Cryptographic Hash Functions

Wahome
12 min readMay 24, 2021

--

Cryptography is the science and technique of securing information and communications to guarantee that only those for whom the information is intended can understand and process it. Hashing is the process through which plaintext data of any length is mapped into a unique ciphertext of fixed length known as a hash. A function that does hashing is a hash function. All cryptographic hash functions are hash functions but not every hash function is a cryptographic hash function. This article describes what cryptographic hash functions are, what security properties are expected of them and what attacks can be performed against them.

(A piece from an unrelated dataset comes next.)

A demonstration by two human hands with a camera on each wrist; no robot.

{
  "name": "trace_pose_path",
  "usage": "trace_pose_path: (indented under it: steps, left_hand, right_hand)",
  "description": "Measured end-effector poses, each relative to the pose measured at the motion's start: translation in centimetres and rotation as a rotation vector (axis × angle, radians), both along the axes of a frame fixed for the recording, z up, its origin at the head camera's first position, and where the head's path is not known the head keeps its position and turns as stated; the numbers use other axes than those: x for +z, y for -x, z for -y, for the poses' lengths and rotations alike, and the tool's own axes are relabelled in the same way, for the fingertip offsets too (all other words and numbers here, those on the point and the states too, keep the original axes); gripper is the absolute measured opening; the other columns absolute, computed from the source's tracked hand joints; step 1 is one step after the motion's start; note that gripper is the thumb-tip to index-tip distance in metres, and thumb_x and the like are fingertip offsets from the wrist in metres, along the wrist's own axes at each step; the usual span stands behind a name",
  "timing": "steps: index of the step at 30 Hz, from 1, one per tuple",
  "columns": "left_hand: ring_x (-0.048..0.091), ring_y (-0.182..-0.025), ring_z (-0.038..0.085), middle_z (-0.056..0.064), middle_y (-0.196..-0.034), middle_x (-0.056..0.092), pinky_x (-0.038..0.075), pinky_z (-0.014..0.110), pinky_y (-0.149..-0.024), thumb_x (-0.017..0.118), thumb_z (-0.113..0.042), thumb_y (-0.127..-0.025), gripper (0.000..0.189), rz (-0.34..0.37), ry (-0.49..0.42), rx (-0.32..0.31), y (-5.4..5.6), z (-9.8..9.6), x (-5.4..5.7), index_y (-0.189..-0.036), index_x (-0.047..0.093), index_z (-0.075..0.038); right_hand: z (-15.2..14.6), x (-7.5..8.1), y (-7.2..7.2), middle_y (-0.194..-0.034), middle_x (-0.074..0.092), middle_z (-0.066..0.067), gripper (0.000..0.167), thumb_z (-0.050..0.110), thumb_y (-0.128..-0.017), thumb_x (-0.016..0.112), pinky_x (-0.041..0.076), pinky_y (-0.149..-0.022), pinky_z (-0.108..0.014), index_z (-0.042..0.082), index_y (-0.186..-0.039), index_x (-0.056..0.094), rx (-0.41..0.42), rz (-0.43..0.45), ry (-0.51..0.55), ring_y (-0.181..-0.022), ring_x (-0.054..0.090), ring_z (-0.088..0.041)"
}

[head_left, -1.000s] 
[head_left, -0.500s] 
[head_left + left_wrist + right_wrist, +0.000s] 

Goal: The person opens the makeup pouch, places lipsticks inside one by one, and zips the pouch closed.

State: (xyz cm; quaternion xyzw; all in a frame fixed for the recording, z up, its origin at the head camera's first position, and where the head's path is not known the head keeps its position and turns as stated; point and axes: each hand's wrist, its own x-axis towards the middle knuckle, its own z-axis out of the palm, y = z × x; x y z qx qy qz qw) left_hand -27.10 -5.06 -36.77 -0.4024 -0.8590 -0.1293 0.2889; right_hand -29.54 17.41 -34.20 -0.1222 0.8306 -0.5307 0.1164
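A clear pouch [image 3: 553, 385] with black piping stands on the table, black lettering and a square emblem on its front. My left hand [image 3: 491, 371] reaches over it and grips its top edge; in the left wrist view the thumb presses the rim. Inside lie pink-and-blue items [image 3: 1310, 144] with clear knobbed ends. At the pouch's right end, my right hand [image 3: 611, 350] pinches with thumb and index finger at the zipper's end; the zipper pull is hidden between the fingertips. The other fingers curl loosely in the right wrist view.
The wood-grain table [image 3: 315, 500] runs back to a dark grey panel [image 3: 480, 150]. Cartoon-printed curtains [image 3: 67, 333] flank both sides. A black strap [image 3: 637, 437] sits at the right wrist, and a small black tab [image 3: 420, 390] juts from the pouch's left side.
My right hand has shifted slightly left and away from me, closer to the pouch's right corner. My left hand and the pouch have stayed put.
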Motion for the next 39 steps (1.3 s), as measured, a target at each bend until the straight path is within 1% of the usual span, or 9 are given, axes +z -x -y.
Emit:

Note: A PDF format is available at https://www.researchgate.net/publication/351837904_Cryptographic_Hash_Functions

Definition

A hash function is a mathematical algorithm that takes data of arbitrary length as input and maps it to a fixed length enciphered text as output. This output is called a message digest, a hash value, a hash code or simply a hash.

More formally, a hash function is a mathematical function H : D R, where the domain D = {0,1}^* and R = {0,1}^n for some n >= 1, that maps a numerical input value m of arbitrary length into a condensed numerical value output h of fixed length [1]. That is: h = H(m).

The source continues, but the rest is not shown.